MONTRÉAL — La coporte-parole de Québec solidaire et députée de Gouin à l’Assemblée nationale, Françoise David, a annoncé son retrait de la vie politique. Voici quelques moments marquants de sa carrière :

Une famille très politisée

Françoise David naît en 1948 à Montréal dans une famille très liée à la politique. Son grand-père, Athanase David, a été député de Terrebonne pendant une vingtaine d’années, tandis que son père, le cardiologue Paul David, a été sénateur de 1985 à 1994.

Sa soeur Hélène David est aussi engagée en politique comme ministre de l’Enseignement supérieur dans le gouvernement de Philippe Couillard, tandis que son frère Charles-Philippe David, analyste en politique américaine, est titulaire de la Chaire Raoul-Dandurand en études stratégiques et diplomatiques de l’UQAM.

D’«En lutte» à «Du Pain et des roses»

Françoise David fait des études en service social, puis milite dans des mouvements de lutte sociale, dont l’organisation marxiste-léniniste En lutte!, de 1977 à 1982.

Coordonnatrice du Regroupement des centres de femmes du Québec au milieu des années 80, elle est élue présidente de la Fédération des femmes du Québec (FFQ) en 1994. Elle organise la marche des femmes contre la pauvreté Du pain et des roses en 1995, ainsi que la marche mondiale des femmes contre la pauvreté, en 2000.

Le premier ministre Lucien Bouchard lui remet l’insigne de chevalière de l’Ordre national du Québec, en 1999, pour son engagement social.

L’engagement en politique

Elle quitte la tête de la FFQ en 2001 pour fonder le mouvement D’abord solidaires. Puis en 2004, le mouvement se transforme en parti politique, Option citoyenne. L’année suivante, en réponse au manifeste «Pour un Québec lucide», elle est la signataire du manifeste «Pour un Québec solidaire».

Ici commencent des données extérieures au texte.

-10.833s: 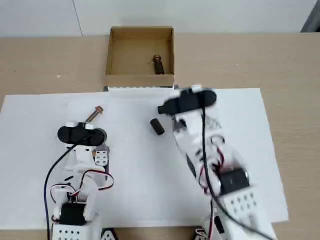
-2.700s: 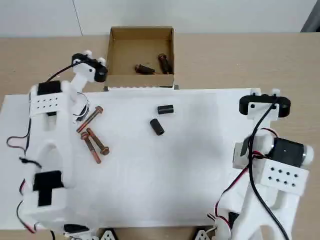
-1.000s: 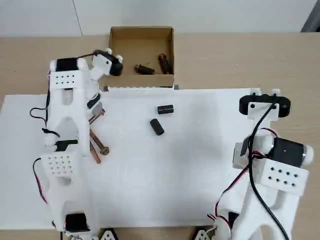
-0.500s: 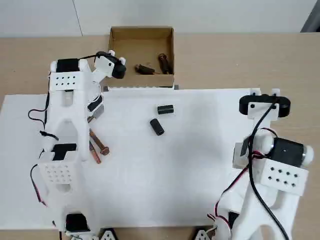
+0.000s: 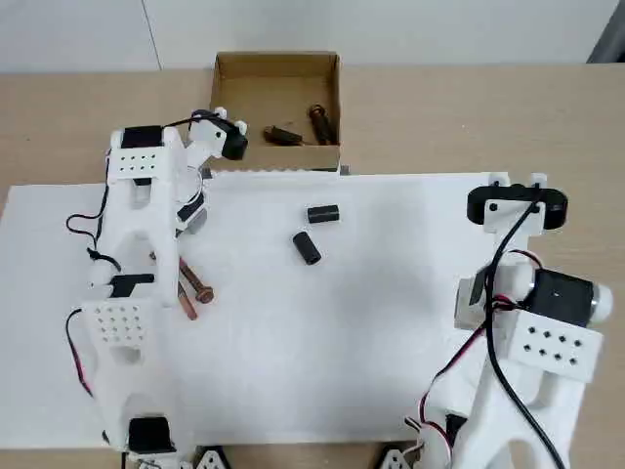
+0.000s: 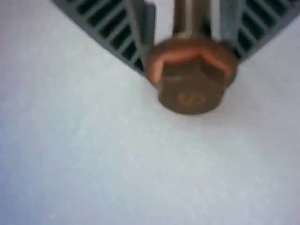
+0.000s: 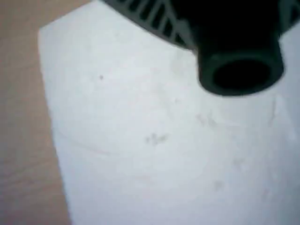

Son parti fusionne avec l’Union des forces progressistes pour former Québec solidaire, en 2006. Elle partage le titre de porte-parole avec Amir Khadir.

Après un échec à l’élection de 2007, Québec solidaire fait élire son premier député en 2008, avec M. Khadir dans Mercier. Quatre ans plus tard, Mme David le rejoint à l’Assemblée nationale comme députée de Gouin.

La colère comme moteur

Dans son livre «De colère et d’espoir», publié en 2011, elle écrit que l’indignation est au coeur de son engagement.

«La colère est un moteur pour l’action. Et l’action est possible, car déjà entamée partout! Mais la colère sans l’amour est vaine. Vengeresse et revancharde. Les plus grandes révolutions, la révolution féministe par exemple, sont fondées sur l’amour pour les personnes avec qui l’on se bat, construit, discute. Avec qui l’on vit, tout simplement.»